# Dish soap recipe



## Bliss (Jun 26, 2007)

Anyone have a recipe for dish soap?

Is it possible to make homemade dishwasher detergent as well?


----------



## colesmom1 (Feb 11, 2008)

*dishsoap*

Homemade dishwasher soap:

Equal parts borax and washing soda--not baking soda

Mix store in airtight container.  Use 2 tablespoons per load.  I do not close the detergent holder so it rinses out better.


----------



## Lisa (Jul 17, 2008)

*Homemade dish soap*

I recently tried using my olive oil liquid (potassium) soap on a few of my dishes, it worked well! I don't know how it will work cutting grease, but I feel better using it. 
Good for the hands too!


----------



## digit (Jul 18, 2008)

*Re: dishsoap*



			
				colesmom1 said:
			
		

> Homemade dishwasher soap:
> 
> Equal parts borax and washing soda--not baking soda



Thanks Colesmom1!! Do you use only these two ingredients?

Digit


----------



## MikeInPdx (Aug 7, 2008)

Mine is simple. About 1 lb of soap scraps melted in 1 gallon water. Heat to gentle boil, simmer about 10 minutes until everything is melted and then put in jars. It's pretty much old fashioned soap jelly like my great grandma used to make.
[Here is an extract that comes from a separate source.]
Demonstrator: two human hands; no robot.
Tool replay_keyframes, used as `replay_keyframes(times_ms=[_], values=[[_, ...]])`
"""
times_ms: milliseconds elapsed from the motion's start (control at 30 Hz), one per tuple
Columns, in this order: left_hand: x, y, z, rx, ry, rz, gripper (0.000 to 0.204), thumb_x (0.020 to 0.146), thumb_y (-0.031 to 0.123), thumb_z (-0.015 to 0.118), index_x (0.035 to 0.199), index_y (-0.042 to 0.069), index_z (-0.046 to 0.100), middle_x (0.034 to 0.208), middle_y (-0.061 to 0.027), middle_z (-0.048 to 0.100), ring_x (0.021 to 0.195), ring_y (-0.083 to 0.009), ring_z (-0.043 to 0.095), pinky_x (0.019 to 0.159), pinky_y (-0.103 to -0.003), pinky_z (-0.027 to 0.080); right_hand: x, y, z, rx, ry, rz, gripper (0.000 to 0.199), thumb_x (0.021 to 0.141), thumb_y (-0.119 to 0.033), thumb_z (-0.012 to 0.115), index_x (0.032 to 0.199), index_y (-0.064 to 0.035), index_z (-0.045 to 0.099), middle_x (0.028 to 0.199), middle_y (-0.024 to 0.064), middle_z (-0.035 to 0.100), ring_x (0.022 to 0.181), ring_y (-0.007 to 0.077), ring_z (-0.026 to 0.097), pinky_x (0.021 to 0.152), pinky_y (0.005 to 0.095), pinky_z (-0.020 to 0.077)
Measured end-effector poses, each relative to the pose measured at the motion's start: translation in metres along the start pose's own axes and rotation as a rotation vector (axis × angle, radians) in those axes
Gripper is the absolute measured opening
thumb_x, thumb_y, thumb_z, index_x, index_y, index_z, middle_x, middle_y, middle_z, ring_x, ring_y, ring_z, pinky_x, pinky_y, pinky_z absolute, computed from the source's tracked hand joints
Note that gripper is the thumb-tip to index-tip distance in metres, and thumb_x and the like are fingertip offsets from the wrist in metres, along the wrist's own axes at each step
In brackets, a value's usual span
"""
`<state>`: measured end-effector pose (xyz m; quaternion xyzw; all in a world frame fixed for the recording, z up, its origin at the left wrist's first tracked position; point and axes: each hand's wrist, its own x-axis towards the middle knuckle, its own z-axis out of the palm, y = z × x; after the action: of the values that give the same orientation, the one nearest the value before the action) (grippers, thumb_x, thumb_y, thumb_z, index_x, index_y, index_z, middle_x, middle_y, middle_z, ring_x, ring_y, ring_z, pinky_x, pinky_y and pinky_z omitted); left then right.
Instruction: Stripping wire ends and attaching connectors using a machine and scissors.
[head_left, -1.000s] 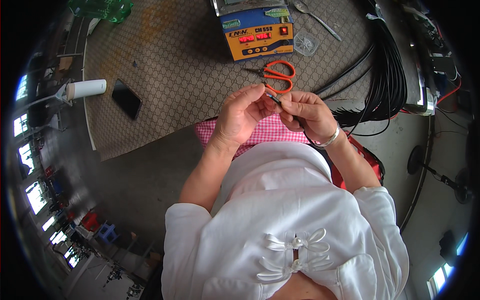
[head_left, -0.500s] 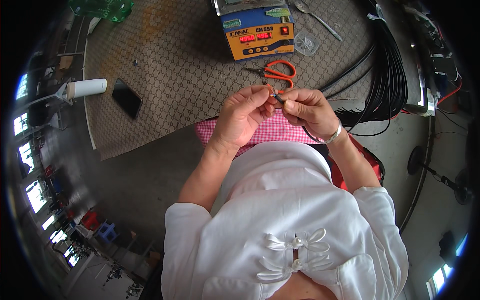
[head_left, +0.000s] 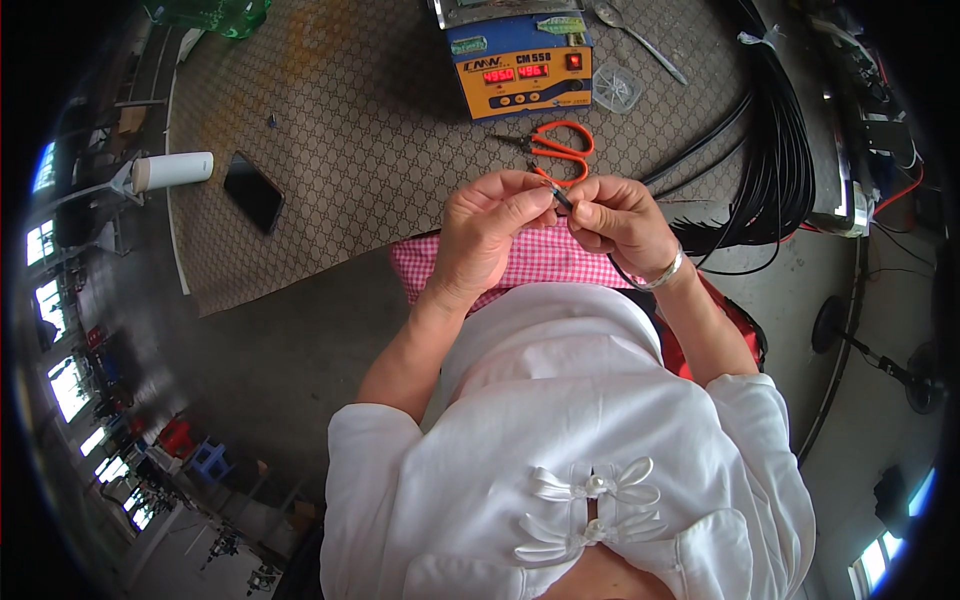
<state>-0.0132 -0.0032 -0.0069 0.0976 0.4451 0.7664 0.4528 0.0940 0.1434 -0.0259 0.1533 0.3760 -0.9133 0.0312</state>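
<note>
Between my two hands, just off the table's front edge, is the end of a black cable (head_left: 561, 197). My right hand (head_left: 622, 225) pinches it between thumb and fingers, and its length runs down under that hand past the wrist. My left hand (head_left: 490, 222) is closed in a pinch at the cable's tip; the thumb and index finger largely hide the thin wires there. Just beyond my fingertips lie scissors with orange handles (head_left: 585, 152), their dark blades pointing left.
A blue and yellow soldering station (head_left: 522, 85) with red displays stands at the back. Beside it are a clear plastic dish (head_left: 618, 88) and a spoon (head_left: 650, 52). A black cable bundle (head_left: 778, 150) hangs over the right edge. A phone (head_left: 254, 194) and white cylinder (head_left: 180, 171) lie left.
My left thumb and fingers have shifted slightly towards the cable tip and now cover more of its wires. The right hand keeps its pinch almost in place.
</note>
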Motion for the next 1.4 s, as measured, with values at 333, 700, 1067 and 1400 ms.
replay_keyframes(times_ms=[333, 700, 1067, 1400], values=[[0.000, -0.001, 0.003, -0.050, 0.051, 0.015, 0.009, 0.079, 0.004, 0.058, 0.086, 0.000, 0.062, 0.077, -0.0068, 0.062, 0.066, -0.0106, 0.057, 0.064, -0.023, 0.047, 0.001, -0.001, -0.001, -0.012, -0.019, 0.002, 0.014, 0.084, -0.014, 0.059, 0.089, -0.0015, 0.058, 0.064, -0.0023, 0.047, 0.052, 0.0053, 0.036, 0.043, 0.0187, 0.0256], [0.004, -0.018, 0.004, -0.327, 0.090, -0.086, 0.015, 0.085, 0.012, 0.051, 0.093, 0.002, 0.058, 0.076, -0.0044, 0.059, 0.069, -0.0115, 0.054, 0.066, -0.026, 0.045, 0.002, -0.003, 0.004, 0.065, 0.015, 0.017, 0.008, 0.083, -0.009, 0.059, 0.084, -0.0016, 0.058, 0.067, 0.0010, 0.053, 0.053, 0.0054, 0.043, 0.043, 0.0179, 0.0297], [0.004, -0.005, 0.011, 0.068, 0.217, -0.013, 0.014, 0.083, 0.018, 0.059, 0.085, 0.004, 0.056, 0.072, -0.0031, 0.058, 0.062, -0.0083, 0.053, 0.060, -0.022, 0.044, 0.004, 0.001, 0.013, -0.217, 0.171, -0.058, 0.008, 0.079, -0.006, 0.063, 0.079, -0.0006, 0.057, 0.062, -0.0015, 0.052, 0.048, 0.0029, 0.042, 0.040, 0.0168, 0.0305], [0.006, -0.003, 0.012, -0.007, 0.228, -0.039, 0.012, 0.083, 0.015, 0.058, 0.086, 0.003, 0.056, 0.074, -0.0041, 0.059, 0.064, -0.0091, 0.055, 0.062, -0.022, 0.045, 0.004, 0.001, 0.011, -0.234, 0.199, -0.097, 0.008, 0.079, -0.005, 0.063, 0.081, 0.0002, 0.057, 0.065, -0.0010, 0.054, 0.050, 0.0019, 0.043, 0.041, 0.0157, 0.0309]])
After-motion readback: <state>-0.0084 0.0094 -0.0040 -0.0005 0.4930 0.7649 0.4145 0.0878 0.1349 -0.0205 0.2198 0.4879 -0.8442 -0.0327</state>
Edited to add: This is for hand washing only. I use the borax and washing soda mix in dishwashers.


----------



## zee (Aug 24, 2008)

A 100% coconut oil potassium liquid soap would be wonderful for hand washing, I have used mine. I have hard water so it doesn't suds up too much but it does a great job with the grease cutting.


----------



## carebear (Sep 4, 2008)

don't use SOAP in your dishwasher.  it's a mess, it leaves horrid mineral deposits in all but the softest of water (think distilled!) and will gum up the works.


----------



## MikeInPdx (Sep 5, 2008)

For that matter....don't put your unrinsed soaping utensils in there either. Bubbles bubbles everywhere, and not a drop to drink!


----------